### [TASK DESCRIPTION]
Write out, word for word, only the data from its first line to the line containing "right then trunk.".

(PROVIDED MATERIAL begins)

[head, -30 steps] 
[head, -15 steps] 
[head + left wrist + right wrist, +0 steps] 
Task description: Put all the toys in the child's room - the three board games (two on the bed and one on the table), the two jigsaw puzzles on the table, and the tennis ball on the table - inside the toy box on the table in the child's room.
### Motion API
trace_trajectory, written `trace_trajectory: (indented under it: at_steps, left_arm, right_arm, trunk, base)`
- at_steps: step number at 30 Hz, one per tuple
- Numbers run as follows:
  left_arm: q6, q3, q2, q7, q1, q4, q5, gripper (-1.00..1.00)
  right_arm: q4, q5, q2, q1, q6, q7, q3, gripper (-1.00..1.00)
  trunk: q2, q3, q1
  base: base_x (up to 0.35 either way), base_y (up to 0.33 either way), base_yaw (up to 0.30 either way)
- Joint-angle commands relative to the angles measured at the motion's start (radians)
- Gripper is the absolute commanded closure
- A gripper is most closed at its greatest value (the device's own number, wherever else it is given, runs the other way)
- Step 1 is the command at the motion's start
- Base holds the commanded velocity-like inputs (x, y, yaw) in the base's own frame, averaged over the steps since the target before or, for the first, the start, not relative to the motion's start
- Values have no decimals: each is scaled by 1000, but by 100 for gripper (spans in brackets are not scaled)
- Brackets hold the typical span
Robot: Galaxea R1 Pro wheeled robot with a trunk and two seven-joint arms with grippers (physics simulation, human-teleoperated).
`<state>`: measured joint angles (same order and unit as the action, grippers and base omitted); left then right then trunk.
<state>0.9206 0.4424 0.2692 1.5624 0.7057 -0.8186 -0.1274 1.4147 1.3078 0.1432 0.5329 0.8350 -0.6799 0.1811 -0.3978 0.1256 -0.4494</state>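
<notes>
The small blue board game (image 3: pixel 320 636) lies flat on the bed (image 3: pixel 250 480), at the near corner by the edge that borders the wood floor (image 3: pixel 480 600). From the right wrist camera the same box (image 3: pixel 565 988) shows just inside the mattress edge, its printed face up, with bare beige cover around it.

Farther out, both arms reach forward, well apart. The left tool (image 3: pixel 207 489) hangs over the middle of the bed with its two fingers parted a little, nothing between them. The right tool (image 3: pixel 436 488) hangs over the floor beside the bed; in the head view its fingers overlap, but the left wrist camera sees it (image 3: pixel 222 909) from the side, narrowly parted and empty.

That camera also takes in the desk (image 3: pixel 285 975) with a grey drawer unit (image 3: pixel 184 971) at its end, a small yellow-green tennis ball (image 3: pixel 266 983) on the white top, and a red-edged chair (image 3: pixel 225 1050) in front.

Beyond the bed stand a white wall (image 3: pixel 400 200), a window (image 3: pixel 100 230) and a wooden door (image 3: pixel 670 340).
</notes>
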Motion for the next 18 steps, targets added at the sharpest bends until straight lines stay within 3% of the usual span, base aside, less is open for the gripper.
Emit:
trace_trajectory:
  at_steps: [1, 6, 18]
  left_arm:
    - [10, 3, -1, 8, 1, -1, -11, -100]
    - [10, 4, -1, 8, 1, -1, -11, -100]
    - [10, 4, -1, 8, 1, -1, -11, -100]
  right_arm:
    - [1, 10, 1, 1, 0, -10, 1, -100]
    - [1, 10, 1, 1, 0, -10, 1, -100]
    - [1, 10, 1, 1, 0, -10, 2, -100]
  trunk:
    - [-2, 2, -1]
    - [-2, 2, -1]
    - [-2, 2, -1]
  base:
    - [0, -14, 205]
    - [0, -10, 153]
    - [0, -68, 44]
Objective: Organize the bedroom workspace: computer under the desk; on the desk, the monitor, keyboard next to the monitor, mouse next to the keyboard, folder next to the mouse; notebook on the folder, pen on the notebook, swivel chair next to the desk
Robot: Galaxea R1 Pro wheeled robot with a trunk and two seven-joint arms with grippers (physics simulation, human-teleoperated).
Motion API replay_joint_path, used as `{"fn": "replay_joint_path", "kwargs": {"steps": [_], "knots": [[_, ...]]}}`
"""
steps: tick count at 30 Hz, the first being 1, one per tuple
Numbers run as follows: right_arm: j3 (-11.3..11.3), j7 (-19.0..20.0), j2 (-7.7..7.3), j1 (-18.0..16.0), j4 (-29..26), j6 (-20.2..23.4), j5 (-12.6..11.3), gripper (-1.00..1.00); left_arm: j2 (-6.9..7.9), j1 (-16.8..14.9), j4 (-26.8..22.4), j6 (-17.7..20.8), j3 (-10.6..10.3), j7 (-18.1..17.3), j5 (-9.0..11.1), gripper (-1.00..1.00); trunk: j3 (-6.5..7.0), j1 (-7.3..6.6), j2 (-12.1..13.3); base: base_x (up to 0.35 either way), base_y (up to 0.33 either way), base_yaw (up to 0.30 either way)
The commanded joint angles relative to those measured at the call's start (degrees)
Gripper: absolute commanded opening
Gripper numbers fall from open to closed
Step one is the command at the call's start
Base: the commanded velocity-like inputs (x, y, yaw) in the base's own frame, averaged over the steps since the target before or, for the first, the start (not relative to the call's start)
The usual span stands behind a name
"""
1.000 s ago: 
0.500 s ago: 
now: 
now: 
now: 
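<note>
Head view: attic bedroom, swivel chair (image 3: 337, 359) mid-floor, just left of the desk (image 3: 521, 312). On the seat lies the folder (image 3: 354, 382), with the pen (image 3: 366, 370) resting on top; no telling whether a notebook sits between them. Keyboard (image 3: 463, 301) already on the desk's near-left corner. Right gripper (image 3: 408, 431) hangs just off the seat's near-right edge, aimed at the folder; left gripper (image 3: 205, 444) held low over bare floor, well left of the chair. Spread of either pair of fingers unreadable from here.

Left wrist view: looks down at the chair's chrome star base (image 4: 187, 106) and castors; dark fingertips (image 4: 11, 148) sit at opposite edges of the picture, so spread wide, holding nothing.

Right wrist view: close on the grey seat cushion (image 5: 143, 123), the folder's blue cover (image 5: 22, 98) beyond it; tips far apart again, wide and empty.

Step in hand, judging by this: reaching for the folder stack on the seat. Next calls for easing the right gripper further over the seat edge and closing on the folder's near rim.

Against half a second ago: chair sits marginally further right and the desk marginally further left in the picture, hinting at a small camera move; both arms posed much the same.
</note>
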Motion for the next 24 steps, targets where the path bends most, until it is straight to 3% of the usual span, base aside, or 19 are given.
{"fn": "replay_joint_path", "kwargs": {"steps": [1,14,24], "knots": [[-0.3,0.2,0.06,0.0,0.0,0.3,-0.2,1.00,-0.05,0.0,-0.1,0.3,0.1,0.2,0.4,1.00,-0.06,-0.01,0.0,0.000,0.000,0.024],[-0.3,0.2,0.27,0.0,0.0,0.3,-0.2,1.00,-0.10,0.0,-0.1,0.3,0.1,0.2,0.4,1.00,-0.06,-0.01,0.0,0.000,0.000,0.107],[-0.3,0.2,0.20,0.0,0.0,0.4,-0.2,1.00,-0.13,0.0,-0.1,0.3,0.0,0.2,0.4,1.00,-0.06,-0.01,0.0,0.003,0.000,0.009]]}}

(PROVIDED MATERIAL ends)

### [FINISHED EXERCISE]
[head, -30 steps] 
[head, -15 steps] 
[head + left wrist + right wrist, +0 steps] 
Task description: Put all the toys in the child's room - the three board games (two on the bed and one on the table), the two jigsaw puzzles on the table, and the tennis ball on the table - inside the toy box on the table in the child's room.
### Motion API
trace_trajectory, written `trace_trajectory: (indented under it: at_steps, left_arm, right_arm, trunk, base)`
- at_steps: step number at 30 Hz, one per tuple
- Numbers run as follows:
  left_arm: q6, q3, q2, q7, q1, q4, q5, gripper (-1.00..1.00)
  right_arm: q4, q5, q2, q1, q6, q7, q3, gripper (-1.00..1.00)
  trunk: q2, q3, q1
  base: base_x (up to 0.35 either way), base_y (up to 0.33 either way), base_yaw (up to 0.30 either way)
- Joint-angle commands relative to the angles measured at the motion's start (radians)
- Gripper is the absolute commanded closure
- A gripper is most closed at its greatest value (the device's own number, wherever else it is given, runs the other way)
- Step 1 is the command at the motion's start
- Base holds the commanded velocity-like inputs (x, y, yaw) in the base's own frame, averaged over the steps since the target before or, for the first, the start, not relative to the motion's start
- Values have no decimals: each is scaled by 1000, but by 100 for gripper (spans in brackets are not scaled)
- Brackets hold the typical span
Robot: Galaxea R1 Pro wheeled robot with a trunk and two seven-joint arms with grippers (physics simulation, human-teleoperated).
`<state>`: measured joint angles (same order and unit as the action, grippers and base omitted); left then right then trunk.

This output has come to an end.